__What to do__: Give the lines again exactly as they appear, from the first line of the listing through the line containing "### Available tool", and omit every picture.

==*==

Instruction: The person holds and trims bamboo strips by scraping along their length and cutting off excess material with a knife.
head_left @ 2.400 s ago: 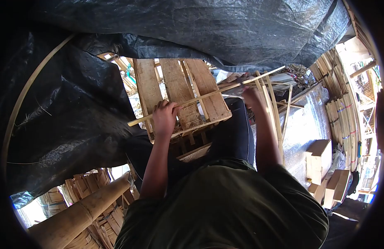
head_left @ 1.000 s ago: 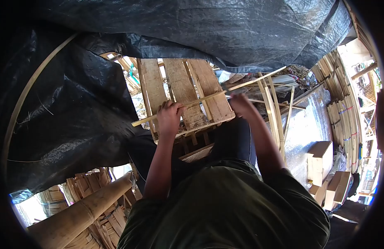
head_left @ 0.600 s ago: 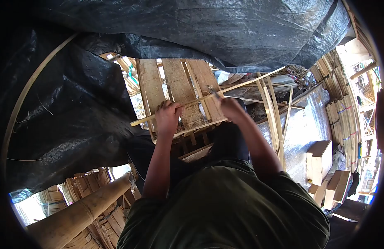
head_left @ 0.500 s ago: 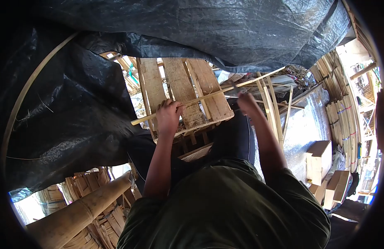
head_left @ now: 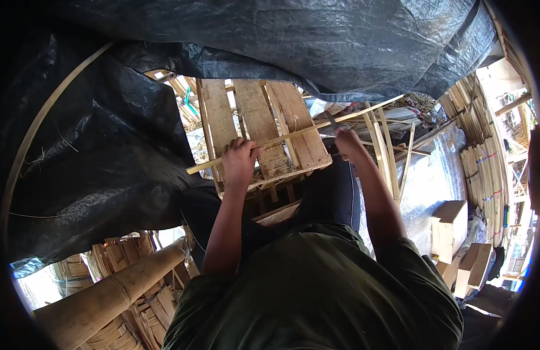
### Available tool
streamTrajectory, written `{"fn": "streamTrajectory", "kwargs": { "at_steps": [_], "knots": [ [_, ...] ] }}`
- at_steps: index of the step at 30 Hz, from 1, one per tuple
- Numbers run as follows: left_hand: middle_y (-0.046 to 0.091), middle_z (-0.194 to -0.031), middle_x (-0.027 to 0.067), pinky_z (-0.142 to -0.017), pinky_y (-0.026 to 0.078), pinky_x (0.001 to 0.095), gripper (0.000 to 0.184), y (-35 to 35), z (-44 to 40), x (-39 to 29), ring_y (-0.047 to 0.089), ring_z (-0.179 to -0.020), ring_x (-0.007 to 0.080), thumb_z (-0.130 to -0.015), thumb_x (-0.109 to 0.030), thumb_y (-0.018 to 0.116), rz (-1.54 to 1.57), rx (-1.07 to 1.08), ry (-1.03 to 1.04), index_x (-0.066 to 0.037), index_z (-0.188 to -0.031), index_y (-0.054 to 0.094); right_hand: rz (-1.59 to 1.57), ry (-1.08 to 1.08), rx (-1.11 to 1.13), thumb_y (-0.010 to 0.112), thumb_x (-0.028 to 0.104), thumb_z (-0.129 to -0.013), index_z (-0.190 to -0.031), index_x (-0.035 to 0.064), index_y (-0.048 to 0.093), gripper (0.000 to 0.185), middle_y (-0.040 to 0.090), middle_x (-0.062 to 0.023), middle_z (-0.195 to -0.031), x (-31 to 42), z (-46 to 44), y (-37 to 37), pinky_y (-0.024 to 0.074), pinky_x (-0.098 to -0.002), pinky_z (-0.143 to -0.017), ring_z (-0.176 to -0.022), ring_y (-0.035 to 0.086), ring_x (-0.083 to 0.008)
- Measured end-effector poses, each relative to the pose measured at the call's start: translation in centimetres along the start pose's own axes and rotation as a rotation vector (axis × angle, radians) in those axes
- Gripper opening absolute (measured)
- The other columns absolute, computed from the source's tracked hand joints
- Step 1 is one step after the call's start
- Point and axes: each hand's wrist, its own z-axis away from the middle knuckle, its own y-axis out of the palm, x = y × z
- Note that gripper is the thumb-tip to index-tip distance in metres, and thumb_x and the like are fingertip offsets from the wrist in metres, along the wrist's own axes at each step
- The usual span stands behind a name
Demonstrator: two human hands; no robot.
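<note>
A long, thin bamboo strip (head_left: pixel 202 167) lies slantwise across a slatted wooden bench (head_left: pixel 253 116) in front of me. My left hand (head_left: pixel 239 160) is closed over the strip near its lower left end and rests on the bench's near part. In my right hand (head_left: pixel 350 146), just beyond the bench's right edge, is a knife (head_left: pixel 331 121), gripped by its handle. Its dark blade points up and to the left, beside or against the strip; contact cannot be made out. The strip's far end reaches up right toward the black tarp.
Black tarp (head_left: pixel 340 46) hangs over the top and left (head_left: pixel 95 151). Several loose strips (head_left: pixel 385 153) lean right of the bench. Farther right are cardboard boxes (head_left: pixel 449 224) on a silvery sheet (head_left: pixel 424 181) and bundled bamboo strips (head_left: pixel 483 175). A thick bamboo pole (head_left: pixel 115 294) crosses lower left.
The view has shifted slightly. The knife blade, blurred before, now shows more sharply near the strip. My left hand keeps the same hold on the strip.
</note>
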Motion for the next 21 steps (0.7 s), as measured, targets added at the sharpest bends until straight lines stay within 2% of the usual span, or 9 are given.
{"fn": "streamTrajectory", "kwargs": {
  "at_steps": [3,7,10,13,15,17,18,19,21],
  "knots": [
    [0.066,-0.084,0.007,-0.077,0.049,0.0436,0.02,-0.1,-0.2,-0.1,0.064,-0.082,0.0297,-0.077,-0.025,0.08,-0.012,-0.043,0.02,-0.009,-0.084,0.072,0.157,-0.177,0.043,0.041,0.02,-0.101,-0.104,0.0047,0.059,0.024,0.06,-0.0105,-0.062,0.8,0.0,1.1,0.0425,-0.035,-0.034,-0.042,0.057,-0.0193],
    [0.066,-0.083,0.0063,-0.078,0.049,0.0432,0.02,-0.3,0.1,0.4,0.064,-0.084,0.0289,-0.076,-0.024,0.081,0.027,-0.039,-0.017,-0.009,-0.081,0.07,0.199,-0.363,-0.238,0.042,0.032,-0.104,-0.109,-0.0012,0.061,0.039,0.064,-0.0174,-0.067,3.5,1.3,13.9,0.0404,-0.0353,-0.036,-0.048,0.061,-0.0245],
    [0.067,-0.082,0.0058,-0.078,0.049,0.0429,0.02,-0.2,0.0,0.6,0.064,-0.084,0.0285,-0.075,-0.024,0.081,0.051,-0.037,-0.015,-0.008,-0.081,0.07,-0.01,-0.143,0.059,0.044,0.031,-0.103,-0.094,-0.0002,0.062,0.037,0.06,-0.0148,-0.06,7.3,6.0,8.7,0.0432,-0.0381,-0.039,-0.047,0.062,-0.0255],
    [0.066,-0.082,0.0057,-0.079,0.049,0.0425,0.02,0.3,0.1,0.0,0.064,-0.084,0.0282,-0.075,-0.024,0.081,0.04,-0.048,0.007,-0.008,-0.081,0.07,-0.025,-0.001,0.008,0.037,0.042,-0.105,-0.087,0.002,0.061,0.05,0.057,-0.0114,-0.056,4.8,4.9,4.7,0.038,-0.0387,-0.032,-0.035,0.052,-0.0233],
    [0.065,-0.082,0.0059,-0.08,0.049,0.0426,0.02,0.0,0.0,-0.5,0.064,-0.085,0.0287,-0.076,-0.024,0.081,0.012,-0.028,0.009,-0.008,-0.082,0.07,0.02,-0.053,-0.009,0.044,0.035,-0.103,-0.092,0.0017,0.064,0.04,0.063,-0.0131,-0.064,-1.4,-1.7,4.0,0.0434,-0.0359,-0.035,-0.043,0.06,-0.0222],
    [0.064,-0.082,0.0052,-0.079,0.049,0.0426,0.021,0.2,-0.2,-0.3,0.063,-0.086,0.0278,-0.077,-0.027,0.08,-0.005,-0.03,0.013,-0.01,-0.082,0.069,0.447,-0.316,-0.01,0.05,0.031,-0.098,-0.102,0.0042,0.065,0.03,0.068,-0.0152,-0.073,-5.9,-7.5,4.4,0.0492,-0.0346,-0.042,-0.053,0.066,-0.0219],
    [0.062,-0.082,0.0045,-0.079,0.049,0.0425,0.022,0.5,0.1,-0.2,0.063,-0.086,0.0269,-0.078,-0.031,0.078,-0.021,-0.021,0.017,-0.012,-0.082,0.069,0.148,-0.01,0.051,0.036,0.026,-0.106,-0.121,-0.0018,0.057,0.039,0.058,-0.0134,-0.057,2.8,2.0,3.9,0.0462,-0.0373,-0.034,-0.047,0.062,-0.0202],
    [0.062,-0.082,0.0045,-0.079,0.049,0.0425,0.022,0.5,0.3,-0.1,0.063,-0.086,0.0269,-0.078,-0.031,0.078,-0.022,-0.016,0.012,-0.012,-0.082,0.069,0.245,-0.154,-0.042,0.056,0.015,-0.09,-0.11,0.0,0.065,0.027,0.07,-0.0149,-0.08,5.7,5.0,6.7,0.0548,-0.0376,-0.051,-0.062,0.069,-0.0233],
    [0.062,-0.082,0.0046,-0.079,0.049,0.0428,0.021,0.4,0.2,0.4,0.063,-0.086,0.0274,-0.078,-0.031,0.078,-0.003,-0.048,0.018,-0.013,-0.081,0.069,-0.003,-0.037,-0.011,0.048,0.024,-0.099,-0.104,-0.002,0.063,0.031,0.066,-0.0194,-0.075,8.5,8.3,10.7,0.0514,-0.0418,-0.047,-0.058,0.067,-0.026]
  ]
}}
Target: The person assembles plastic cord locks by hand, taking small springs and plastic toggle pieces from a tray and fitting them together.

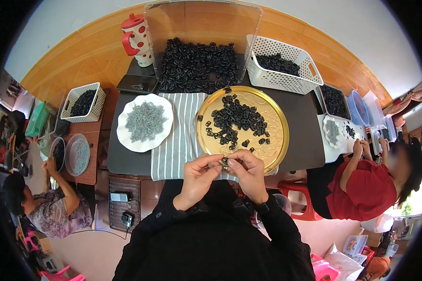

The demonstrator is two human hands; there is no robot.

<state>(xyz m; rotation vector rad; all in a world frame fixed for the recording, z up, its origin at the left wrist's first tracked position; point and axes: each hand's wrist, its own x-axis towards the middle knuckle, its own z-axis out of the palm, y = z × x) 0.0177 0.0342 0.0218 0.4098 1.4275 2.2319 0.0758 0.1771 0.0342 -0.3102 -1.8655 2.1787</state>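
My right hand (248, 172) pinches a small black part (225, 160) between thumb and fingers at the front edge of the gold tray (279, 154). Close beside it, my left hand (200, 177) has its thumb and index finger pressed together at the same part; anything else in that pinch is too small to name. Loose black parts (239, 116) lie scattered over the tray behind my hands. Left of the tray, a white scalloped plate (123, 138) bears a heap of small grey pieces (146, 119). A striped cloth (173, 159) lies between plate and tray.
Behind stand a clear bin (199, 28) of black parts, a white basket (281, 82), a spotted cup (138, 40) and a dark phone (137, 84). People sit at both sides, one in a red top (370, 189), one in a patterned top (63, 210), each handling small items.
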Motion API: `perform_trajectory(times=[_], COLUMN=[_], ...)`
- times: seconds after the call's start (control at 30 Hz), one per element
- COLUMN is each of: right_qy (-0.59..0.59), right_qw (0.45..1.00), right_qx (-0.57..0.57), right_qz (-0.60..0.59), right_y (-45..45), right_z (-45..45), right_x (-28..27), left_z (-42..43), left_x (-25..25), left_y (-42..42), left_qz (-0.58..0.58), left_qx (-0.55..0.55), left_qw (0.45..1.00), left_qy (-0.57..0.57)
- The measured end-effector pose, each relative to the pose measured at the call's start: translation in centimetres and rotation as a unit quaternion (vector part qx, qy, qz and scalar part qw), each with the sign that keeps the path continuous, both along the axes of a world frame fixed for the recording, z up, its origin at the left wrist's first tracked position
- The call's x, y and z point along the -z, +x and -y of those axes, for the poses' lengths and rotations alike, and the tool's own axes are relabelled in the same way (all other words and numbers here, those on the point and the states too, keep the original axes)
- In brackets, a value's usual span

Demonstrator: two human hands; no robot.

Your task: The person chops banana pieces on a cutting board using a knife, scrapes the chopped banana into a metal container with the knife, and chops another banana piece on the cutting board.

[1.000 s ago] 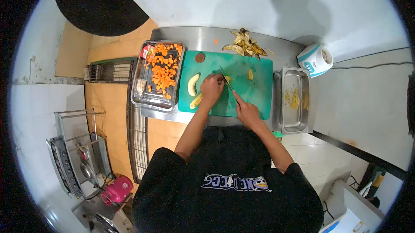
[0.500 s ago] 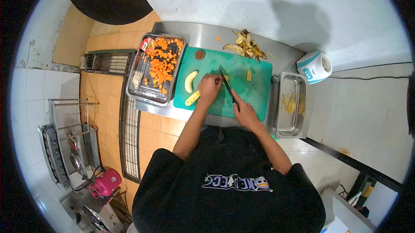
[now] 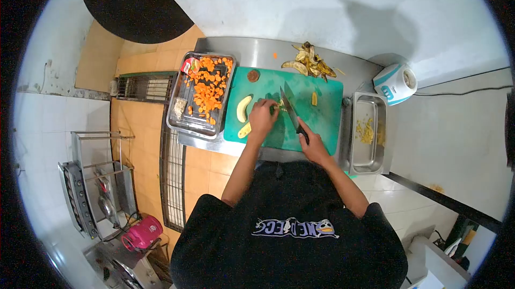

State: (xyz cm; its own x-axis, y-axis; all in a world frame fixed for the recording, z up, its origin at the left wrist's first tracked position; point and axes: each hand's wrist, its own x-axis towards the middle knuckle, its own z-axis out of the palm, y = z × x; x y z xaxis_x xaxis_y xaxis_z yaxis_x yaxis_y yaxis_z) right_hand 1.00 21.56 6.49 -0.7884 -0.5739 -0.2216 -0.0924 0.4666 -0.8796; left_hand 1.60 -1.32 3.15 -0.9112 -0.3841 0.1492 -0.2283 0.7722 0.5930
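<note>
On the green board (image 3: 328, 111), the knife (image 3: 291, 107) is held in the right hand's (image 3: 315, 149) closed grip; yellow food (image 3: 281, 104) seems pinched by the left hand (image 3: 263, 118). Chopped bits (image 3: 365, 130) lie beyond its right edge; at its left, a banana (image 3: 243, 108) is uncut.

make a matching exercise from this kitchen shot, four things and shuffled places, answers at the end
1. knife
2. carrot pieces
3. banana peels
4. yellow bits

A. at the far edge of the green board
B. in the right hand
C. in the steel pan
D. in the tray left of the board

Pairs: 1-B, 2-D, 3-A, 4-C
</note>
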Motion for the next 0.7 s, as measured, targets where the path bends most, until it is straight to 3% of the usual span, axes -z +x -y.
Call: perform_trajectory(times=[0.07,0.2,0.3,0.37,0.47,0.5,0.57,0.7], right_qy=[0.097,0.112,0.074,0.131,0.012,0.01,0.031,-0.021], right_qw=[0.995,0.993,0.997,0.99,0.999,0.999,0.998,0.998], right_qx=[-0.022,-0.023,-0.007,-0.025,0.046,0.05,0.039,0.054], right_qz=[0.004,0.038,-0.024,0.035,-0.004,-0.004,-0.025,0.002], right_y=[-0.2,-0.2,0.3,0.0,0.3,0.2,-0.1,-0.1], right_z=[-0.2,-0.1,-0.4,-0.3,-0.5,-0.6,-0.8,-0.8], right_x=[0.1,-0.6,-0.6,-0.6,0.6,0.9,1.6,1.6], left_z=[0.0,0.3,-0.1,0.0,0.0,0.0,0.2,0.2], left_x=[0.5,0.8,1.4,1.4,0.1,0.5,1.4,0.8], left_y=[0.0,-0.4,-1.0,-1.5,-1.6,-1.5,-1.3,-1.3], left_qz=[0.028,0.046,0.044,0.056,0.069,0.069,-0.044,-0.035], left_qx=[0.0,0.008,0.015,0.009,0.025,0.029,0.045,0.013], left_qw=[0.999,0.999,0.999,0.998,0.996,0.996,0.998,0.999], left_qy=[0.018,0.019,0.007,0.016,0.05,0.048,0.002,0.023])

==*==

__Answer area__:
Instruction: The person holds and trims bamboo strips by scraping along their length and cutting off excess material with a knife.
head_left @ 2.400 s ago: 
head_left @ 1.000 s ago: 
head_left @ 0.600 s ago: 
head_left @ 0.500 s ago: 
head_left @ now: 
### Available tool

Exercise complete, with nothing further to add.